Il sera donc interdit à Rodier de posséder durant 15 ans tout autre animal que des visons. L’homme de Saint-Jude en avait près de 10 000 en 2014, lorsque la SPCA est débarquée chez lui après une plainte de maltraitance contre lui.

« S’il poursuit ses activités d’élevage de visons, elles ne seront permises que sous supervision d’un vétérinaire. Nous ne savons pas pour le moment s’il va le faire, indique Me Gaillard. À notre connaissance, c’est la première fois au Canada qu’un éleveur d’animaux à fourrure se voit condamner pour cruauté animale. »

Le propriétaire de la ferme d’élevage Visons JNJ Inc. qui a plaidé coupable la semaine dernière au palais de justice de Saint-Hyacinthe devra aussi accomplir 75 heures de travaux communautaires.

« Un pas en avant »

Sophie Gaillard n’est qu’en partie satisfaite du verdict, puisque Rodier n’avait pas été mis en accusation concernant les visons même « s’ils étaient tenus dans des conditions s’approchant de l’horreur ».

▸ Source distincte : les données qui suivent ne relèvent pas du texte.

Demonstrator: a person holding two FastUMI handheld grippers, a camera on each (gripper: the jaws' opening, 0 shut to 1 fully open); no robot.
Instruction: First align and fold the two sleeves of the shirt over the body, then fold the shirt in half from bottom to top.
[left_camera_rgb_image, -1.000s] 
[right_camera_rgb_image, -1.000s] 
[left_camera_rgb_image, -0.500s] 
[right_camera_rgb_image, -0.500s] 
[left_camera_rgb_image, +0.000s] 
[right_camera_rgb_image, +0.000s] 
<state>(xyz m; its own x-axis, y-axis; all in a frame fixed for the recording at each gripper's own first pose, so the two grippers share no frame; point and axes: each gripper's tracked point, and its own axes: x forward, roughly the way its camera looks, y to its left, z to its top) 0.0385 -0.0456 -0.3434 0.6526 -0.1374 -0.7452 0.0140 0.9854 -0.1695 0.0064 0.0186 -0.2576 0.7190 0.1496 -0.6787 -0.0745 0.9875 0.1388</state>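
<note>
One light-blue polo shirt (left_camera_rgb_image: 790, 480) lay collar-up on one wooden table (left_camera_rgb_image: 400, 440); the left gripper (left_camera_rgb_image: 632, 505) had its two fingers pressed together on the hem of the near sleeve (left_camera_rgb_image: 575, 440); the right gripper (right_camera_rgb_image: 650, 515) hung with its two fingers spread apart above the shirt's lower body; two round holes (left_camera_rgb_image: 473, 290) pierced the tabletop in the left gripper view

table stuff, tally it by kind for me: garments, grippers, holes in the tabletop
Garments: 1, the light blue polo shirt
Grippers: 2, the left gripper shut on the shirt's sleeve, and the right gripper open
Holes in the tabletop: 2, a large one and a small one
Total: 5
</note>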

« On voit quand même ça comme un pas en avant qu’il ait été accusé. Mais, c’était choquant comme scène. Ils se trouvaient dans de toutes petites cages métalliques. Ce qu’on déplore, c’est que ce soit encore légal en 2017 de traiter des animaux dans de telles conditions. C’est inacceptable au niveau du bien-être animal », lance-t-elle, courroucée.

L’avocate de la SPCA appelle au boycottage de l’industrie de la fourrure « puisque c’est le seul moyen de la combattre ».

« Pour eux, la mise à mort par électrocution anale ou par gazage est une norme dans l’industrie qui est légale. Si c’était des chats ou des chiens, ça ne passerait pas. Pourquoi c’est moins pire pour des animaux sauvages ? », se questionne-t-elle.